> [Required action] In the listing that follows, the range to quote begins at the line that has "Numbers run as" and ends after the line that has "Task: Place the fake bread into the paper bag"; quote it verbatim and add nothing.

◆ ◆ ◆

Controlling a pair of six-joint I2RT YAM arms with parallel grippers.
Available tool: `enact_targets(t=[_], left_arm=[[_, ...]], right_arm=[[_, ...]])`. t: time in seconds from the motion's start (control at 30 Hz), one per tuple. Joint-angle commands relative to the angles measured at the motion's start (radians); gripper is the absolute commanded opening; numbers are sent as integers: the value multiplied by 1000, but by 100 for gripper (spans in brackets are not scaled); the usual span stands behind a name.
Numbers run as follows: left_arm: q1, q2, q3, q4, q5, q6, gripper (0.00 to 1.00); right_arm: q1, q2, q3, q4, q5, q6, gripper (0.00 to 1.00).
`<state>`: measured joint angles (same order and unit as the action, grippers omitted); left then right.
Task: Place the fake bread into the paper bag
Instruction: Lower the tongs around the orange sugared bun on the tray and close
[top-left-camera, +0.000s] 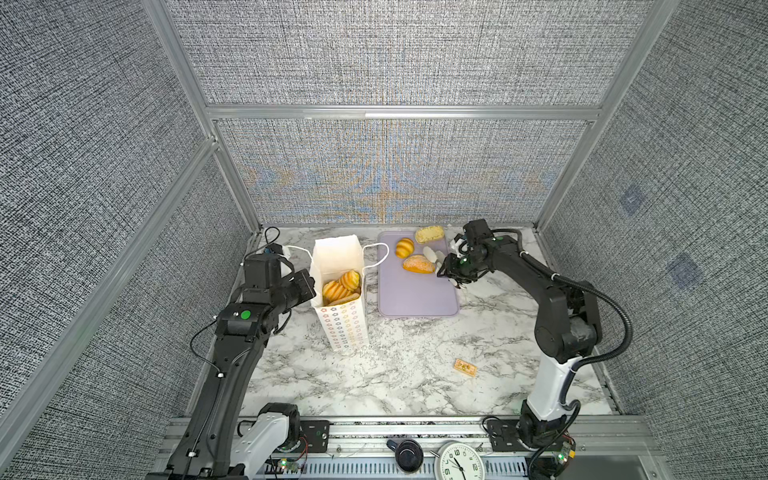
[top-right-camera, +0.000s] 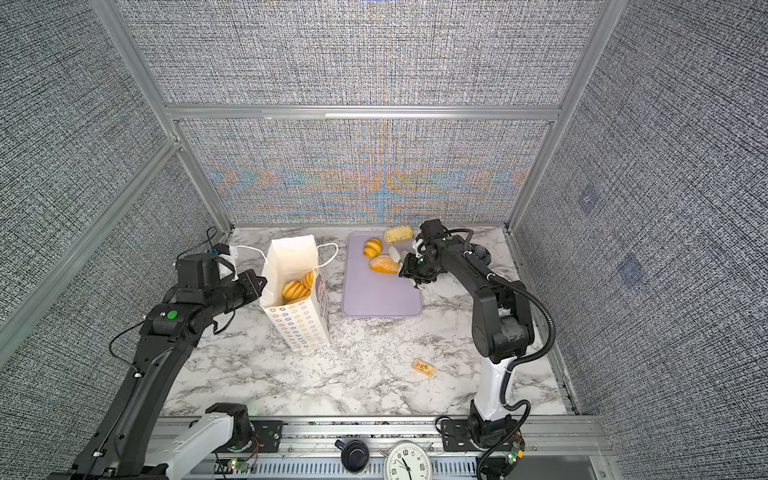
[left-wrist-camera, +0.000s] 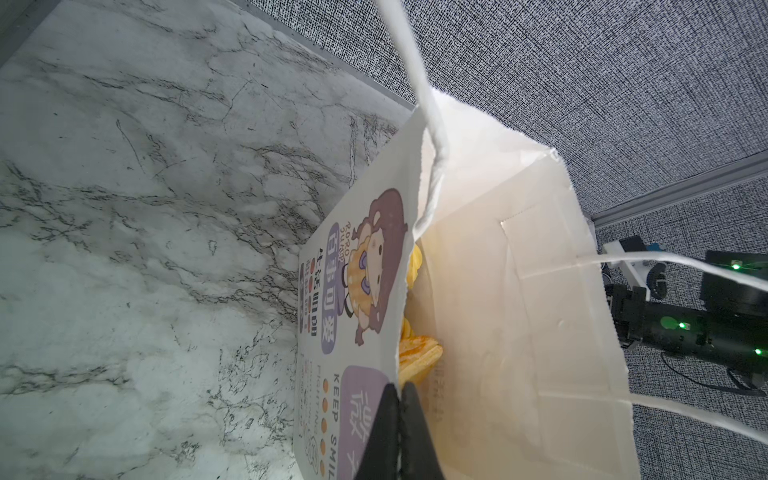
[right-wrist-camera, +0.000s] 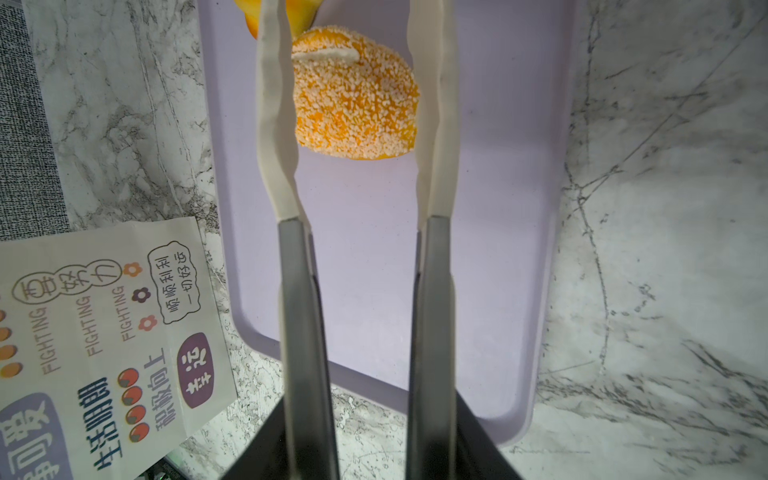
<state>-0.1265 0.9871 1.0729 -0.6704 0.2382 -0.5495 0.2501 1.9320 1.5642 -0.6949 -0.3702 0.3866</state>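
Observation:
The white paper bag (top-left-camera: 340, 316) (top-right-camera: 299, 324) (left-wrist-camera: 498, 291) stands upright left of centre, with ridged yellow loaves of fake bread (top-left-camera: 340, 284) (top-right-camera: 297, 286) (left-wrist-camera: 417, 357) inside. My left gripper (top-left-camera: 312, 286) (top-right-camera: 262, 282) (left-wrist-camera: 400, 388) is shut on the bag's rim wall. My right gripper (top-left-camera: 442, 268) (right-wrist-camera: 370, 419) is shut on metal tongs (top-left-camera: 432, 254) (right-wrist-camera: 436, 124). Their white tips stand apart on either side of a seeded bun (top-left-camera: 417, 264) (top-right-camera: 384, 264) (right-wrist-camera: 357, 95). A ridged roll (top-left-camera: 404, 247) and a pale crumbly bun (top-left-camera: 429, 234) lie farther back.
A flat lavender tray (top-left-camera: 415, 299) (top-right-camera: 382, 299) (right-wrist-camera: 374, 270) carries the three loose breads. On the marble top near the right arm's base lies a small tan packet (top-left-camera: 465, 368) (top-right-camera: 423, 367). Grey fabric walls close in the back and both sides.

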Motion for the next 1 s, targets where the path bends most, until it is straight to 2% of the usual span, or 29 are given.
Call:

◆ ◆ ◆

> [Answer]
Numbers run as follows: left_arm: q1, q2, q3, q4, q5, q6, gripper (0.00 to 1.00); right_arm: q1, q2, q3, q4, q5, q6, gripper (0.00 to 1.00).
`<state>`: measured joint angles (same order and unit as the action, grippers omitted); left then right.
Task: Place the fake bread into the paper bag

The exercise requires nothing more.